▶ _To do_: Among the lines below, keep only those from the one containing "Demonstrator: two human" through the one containing "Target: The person", and reproduce them exactly.

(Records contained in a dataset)
• • •

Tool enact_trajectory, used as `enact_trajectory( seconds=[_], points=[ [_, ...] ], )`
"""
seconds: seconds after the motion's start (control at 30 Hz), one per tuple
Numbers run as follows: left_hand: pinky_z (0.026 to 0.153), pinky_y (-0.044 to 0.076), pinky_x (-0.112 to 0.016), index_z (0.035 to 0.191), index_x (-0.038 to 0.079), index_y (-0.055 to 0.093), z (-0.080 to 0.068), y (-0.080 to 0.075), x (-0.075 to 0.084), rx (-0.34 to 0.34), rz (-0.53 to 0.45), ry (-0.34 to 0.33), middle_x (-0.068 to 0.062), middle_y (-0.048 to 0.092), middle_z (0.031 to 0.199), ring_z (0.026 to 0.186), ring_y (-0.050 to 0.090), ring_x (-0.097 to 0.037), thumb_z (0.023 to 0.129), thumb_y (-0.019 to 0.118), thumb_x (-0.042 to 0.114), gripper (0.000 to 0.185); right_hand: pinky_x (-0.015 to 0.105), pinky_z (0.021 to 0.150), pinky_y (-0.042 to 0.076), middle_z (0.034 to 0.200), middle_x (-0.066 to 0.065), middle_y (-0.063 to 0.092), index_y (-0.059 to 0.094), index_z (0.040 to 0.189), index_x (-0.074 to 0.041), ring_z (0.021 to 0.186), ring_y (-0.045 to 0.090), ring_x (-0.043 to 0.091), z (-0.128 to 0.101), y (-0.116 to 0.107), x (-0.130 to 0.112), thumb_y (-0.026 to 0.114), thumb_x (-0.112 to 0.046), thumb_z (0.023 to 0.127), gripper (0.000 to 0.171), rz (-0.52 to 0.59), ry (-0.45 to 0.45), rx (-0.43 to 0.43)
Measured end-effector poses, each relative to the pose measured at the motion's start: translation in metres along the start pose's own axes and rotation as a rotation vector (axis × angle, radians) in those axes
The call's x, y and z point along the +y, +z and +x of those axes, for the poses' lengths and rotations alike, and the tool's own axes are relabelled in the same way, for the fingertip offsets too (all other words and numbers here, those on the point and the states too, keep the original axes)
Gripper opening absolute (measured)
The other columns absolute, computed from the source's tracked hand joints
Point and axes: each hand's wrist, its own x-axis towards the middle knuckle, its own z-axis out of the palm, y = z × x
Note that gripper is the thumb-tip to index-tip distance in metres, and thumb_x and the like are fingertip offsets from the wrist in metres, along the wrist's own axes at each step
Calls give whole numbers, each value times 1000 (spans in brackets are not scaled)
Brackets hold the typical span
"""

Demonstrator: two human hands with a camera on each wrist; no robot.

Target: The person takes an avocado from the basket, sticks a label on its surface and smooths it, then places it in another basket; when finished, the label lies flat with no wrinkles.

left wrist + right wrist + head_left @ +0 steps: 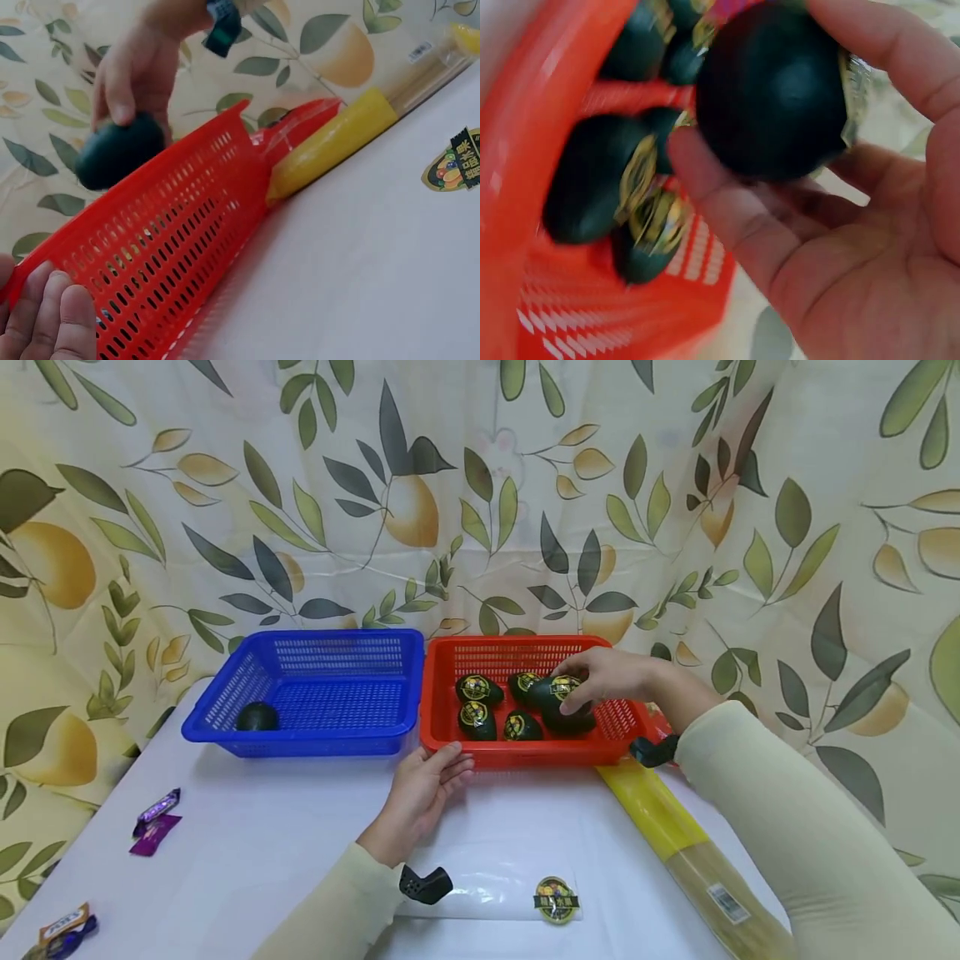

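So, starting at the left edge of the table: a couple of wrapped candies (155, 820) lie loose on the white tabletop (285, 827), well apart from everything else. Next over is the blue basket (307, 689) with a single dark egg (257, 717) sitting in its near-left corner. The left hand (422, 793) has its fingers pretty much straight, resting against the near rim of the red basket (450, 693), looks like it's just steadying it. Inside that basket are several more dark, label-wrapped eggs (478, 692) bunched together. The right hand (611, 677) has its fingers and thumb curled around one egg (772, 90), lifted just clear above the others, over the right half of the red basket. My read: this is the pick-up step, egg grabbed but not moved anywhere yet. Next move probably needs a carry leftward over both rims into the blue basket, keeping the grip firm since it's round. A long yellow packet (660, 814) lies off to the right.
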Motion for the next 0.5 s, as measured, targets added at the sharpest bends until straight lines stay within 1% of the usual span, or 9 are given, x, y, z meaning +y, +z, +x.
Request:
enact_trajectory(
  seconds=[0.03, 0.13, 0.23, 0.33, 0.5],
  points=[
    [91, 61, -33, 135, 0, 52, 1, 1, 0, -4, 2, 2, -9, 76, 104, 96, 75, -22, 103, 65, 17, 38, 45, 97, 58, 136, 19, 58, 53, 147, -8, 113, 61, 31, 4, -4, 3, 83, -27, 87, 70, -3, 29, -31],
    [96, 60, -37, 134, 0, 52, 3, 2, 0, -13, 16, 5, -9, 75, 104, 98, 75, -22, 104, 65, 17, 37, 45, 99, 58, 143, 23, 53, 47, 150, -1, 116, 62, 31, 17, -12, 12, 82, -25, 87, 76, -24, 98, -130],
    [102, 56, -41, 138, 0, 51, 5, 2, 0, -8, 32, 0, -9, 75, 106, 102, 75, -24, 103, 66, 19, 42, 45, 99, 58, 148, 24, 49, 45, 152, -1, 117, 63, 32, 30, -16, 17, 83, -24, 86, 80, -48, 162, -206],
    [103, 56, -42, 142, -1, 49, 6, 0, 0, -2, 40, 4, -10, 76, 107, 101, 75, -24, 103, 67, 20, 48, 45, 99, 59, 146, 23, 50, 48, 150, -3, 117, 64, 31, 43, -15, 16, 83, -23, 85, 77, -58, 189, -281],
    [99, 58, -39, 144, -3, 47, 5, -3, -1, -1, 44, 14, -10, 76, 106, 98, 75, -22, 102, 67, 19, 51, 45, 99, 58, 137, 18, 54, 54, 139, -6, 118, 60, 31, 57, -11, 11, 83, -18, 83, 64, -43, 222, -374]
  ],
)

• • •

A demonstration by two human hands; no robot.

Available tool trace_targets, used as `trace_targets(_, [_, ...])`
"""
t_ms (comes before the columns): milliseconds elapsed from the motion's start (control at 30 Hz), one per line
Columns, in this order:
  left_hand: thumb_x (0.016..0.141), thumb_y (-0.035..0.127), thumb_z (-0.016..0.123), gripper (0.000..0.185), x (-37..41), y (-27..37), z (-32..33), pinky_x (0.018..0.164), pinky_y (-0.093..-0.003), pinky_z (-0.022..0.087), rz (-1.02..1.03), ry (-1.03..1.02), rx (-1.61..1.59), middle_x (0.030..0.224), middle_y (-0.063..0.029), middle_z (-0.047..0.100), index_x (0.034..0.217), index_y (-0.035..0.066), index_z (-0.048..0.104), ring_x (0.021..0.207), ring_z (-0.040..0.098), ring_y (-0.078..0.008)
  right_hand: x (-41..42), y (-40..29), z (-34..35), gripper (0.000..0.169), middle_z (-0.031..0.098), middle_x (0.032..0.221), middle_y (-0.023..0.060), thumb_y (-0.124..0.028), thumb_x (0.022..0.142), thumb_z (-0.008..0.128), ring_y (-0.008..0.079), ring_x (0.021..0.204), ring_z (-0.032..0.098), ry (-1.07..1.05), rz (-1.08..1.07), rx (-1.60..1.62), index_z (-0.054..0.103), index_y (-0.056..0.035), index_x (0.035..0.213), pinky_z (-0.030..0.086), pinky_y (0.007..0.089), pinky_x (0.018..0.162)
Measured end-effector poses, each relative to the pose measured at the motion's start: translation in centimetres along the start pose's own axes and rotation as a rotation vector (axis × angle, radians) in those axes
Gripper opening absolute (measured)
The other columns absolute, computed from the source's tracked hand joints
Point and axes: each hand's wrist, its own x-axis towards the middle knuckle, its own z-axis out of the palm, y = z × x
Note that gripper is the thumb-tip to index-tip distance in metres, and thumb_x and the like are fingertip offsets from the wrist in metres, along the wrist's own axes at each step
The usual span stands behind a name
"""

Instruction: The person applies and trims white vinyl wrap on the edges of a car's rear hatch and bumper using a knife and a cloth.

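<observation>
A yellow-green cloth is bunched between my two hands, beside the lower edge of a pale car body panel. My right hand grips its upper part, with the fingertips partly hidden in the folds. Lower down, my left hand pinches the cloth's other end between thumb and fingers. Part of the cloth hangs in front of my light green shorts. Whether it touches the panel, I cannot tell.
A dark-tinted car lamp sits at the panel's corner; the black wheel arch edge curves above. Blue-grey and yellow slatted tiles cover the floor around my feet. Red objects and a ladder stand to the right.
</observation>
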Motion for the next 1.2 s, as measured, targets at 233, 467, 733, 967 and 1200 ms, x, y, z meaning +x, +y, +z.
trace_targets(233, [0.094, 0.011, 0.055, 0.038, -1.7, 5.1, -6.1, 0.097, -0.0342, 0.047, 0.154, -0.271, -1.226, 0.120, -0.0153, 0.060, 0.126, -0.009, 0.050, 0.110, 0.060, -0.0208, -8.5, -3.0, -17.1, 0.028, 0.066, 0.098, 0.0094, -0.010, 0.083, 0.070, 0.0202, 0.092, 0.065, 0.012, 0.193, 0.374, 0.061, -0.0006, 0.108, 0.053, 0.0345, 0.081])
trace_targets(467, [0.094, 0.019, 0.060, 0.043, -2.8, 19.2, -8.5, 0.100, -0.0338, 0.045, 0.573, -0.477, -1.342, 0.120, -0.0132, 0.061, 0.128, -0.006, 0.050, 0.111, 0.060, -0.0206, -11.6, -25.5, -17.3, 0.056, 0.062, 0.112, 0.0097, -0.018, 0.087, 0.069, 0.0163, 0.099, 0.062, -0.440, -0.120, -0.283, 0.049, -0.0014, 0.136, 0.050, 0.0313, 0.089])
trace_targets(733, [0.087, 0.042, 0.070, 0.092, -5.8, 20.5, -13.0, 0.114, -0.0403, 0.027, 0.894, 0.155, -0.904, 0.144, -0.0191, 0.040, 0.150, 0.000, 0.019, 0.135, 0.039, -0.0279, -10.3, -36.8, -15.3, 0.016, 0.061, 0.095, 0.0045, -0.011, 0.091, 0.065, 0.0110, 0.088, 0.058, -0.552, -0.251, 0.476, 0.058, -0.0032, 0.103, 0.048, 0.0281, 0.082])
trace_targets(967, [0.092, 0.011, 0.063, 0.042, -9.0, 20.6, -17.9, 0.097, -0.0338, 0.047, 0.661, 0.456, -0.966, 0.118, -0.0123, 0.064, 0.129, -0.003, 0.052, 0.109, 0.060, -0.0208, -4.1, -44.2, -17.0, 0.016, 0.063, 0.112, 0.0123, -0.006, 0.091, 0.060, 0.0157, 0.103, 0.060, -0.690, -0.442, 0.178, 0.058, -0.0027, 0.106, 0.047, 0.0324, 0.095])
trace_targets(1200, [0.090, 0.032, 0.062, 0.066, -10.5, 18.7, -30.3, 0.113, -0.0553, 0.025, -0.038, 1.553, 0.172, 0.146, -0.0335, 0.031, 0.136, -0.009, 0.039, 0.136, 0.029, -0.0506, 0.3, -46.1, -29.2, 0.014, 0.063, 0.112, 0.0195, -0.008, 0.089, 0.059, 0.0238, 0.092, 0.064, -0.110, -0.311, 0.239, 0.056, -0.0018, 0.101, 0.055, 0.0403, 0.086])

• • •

▶ _Solution_:
Demonstrator: two human hands with a camera on each wrist; no robot.

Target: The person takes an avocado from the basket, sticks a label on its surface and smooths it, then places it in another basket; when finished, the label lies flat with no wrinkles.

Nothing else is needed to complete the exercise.